Information supplied =
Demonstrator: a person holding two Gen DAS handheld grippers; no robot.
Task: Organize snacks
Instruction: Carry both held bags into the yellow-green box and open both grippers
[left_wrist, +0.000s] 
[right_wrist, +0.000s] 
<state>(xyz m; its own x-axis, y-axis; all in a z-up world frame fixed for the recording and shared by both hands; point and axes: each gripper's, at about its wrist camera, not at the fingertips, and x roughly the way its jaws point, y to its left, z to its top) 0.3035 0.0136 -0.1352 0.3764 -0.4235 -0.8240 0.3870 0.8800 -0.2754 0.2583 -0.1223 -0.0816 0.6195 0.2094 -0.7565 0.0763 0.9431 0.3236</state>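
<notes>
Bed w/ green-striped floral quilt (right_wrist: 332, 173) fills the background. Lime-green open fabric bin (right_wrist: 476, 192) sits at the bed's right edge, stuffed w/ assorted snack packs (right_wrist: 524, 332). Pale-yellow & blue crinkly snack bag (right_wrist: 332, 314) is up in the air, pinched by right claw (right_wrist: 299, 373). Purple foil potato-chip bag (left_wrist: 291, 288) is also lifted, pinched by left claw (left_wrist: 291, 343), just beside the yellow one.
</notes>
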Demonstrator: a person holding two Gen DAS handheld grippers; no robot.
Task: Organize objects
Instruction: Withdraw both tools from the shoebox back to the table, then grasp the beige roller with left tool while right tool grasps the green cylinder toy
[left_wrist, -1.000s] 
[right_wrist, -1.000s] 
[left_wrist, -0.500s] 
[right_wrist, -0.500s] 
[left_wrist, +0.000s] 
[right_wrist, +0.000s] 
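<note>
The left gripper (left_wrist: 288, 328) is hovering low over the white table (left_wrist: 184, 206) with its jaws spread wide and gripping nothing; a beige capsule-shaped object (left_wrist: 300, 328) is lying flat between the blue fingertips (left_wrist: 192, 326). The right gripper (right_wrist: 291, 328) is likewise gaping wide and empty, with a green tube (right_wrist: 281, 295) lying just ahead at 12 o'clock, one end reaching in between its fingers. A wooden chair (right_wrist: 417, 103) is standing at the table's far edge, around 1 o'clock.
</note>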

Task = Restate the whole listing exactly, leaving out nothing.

Expected output =
Demonstrator: a person holding two Gen DAS handheld grippers; no robot.
Task: Organize snacks
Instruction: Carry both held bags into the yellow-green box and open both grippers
[left_wrist, +0.000s] 
[right_wrist, +0.000s] 
<state>(xyz m; its own x-axis, y-axis; all in a z-up world frame fixed for the recording and shared by both hands; point and axes: each gripper's, at about its wrist camera, not at the fingertips, and x roughly the way its jaws point, y to its left, z to its top) 0.3035 0.0136 -0.1352 0.3764 -0.4235 -0.8240 0.3870 0.8800 -0.2754 0.2583 -0.1223 -0.0816 0.6195 0.2094 -0.7565 0.0763 0.9431 0.3236</state>
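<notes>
Bed w/ green-striped floral quilt (right_wrist: 332, 173) fills the background. Lime-green open fabric bin (right_wrist: 476, 192) sits at the bed's right edge, stuffed w/ assorted snack packs (right_wrist: 524, 332). Pale-yellow & blue crinkly snack bag (right_wrist: 332, 314) is up in the air, pinched by right claw (right_wrist: 299, 373). Purple foil potato-chip bag (left_wrist: 291, 288) is also lifted, pinched by left claw (left_wrist: 291, 343), just beside the yellow one.
</notes>
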Demonstrator: a person holding two Gen DAS handheld grippers; no robot.
Task: Organize objects
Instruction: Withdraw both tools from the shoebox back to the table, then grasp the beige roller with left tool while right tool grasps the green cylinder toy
[left_wrist, -1.000s] 
[right_wrist, -1.000s] 
[left_wrist, -0.500s] 
[right_wrist, -0.500s] 
[left_wrist, +0.000s] 
[right_wrist, +0.000s] 
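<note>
The left gripper (left_wrist: 288, 328) is hovering low over the white table (left_wrist: 184, 206) with its jaws spread wide and gripping nothing; a beige capsule-shaped object (left_wrist: 300, 328) is lying flat between the blue fingertips (left_wrist: 192, 326). The right gripper (right_wrist: 291, 328) is likewise gaping wide and empty, with a green tube (right_wrist: 281, 295) lying just ahead at 12 o'clock, one end reaching in between its fingers. A wooden chair (right_wrist: 417, 103) is standing at the table's far edge, around 1 o'clock.
</note>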

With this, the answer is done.